** Opening Recorded data block **

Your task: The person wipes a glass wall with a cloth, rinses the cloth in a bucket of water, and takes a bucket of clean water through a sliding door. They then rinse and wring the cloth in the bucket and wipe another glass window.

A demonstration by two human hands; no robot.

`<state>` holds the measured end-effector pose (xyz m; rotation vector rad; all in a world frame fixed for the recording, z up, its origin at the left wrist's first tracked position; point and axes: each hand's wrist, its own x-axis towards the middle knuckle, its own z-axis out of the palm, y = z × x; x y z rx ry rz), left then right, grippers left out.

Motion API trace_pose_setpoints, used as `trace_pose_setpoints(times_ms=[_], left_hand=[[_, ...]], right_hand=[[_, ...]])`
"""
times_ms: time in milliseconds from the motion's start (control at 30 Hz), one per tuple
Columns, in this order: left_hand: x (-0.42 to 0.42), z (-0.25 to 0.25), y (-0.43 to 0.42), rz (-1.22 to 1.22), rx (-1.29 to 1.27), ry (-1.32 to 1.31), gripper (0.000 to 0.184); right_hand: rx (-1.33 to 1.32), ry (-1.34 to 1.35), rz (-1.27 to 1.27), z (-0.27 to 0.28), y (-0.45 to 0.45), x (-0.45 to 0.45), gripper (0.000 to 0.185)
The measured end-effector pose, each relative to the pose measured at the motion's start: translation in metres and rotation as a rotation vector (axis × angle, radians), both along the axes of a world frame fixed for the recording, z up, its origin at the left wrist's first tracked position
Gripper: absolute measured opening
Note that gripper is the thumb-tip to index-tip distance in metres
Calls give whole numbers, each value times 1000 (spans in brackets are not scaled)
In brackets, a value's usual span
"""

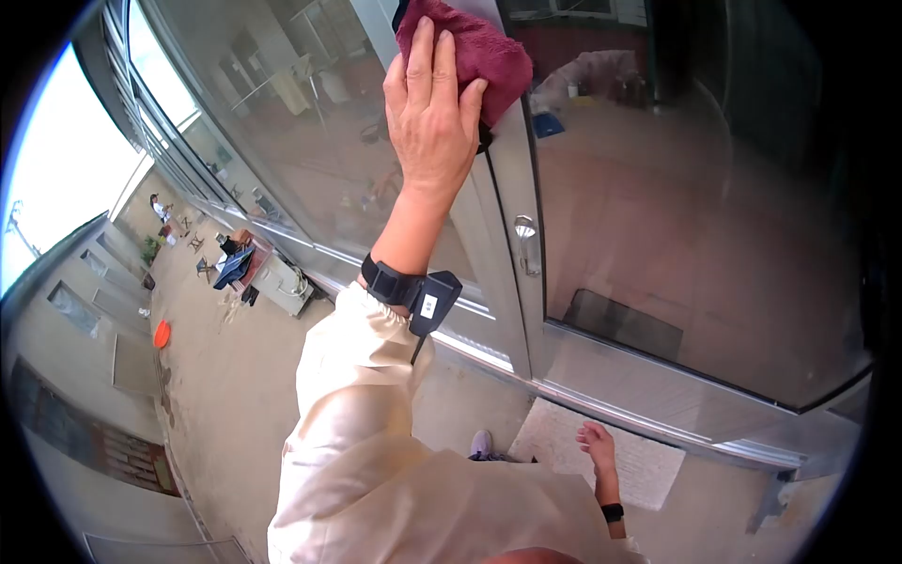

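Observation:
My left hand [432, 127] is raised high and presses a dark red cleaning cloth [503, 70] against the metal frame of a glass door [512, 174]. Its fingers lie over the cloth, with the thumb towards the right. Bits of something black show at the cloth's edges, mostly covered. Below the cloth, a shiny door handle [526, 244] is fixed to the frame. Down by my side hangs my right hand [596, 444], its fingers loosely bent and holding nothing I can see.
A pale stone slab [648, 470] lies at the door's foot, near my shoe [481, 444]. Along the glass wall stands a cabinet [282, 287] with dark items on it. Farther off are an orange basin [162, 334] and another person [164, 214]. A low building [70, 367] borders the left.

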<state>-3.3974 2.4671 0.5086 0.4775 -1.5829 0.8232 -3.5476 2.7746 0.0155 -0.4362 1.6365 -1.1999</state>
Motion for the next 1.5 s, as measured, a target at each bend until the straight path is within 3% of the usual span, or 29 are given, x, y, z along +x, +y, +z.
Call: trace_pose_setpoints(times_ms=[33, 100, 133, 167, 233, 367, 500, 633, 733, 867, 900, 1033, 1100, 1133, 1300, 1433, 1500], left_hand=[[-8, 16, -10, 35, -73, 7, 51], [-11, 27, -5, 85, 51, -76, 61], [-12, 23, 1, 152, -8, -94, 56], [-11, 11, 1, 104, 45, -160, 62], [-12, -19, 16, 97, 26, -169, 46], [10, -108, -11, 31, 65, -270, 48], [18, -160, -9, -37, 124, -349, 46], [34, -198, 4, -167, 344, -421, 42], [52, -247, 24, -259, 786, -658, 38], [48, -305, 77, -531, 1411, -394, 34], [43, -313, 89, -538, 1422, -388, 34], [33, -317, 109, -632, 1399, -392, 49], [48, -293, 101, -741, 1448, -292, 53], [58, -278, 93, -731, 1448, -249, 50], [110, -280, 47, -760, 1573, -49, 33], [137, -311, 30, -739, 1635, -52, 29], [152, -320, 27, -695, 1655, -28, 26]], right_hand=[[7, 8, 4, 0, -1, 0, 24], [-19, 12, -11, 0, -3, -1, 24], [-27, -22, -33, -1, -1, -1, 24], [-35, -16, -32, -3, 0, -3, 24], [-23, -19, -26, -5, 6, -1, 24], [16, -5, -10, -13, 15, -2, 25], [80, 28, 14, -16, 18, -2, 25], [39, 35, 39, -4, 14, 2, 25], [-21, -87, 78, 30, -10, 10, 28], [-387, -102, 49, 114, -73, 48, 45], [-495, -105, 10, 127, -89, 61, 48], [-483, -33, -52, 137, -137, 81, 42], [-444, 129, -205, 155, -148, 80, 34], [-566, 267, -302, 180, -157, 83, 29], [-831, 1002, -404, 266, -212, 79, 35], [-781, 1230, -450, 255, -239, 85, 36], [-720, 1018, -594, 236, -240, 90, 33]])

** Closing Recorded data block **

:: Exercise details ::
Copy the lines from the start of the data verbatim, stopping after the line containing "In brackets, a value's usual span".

:: Result for this task ::
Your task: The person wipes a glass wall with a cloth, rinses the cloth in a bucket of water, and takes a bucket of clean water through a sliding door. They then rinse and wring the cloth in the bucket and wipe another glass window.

A demonstration by two human hands; no robot.

`<state>` holds the measured end-effector pose (xyz m; rotation vector rad; all in a world frame fixed for the recording, z up, its origin at the left wrist's first tracked position; point and axes: each hand's wrist, its own x-axis towards the middle knuckle, its own z-axis out of the palm, y = z × x; x y z rx ry rz), left then right, grippers left out.

Motion API trace_pose_setpoints, used as `trace_pose_setpoints(times_ms=[_], left_hand=[[_, ...]], right_hand=[[_, ...]])`
"""
times_ms: time in milliseconds from the motion's start (control at 30 Hz), one per tuple
Columns, in this order: left_hand: x (-0.42 to 0.42), z (-0.25 to 0.25), y (-0.43 to 0.42), rz (-1.22 to 1.22), rx (-1.29 to 1.27), ry (-1.32 to 1.31), gripper (0.000 to 0.184); right_hand: rx (-1.33 to 1.32), ry (-1.34 to 1.35), rz (-1.27 to 1.27), z (-0.27 to 0.28), y (-0.45 to 0.45), x (-0.45 to 0.45), gripper (0.000 to 0.185)
The measured end-effector pose, each relative to the pose measured at the motion's start: translation in metres and rotation as a rotation vector (axis × angle, radians), both along the axes of a world frame fixed for the recording, z up, its origin at the left wrist's first tracked position
Gripper: absolute measured opening
Note that gripper is the thumb-tip to index-tip distance in metres
Calls give whole numbers, each value times 1000 (spans in brackets are not scaled)
In brackets, a value's usual span

The exercise is finished.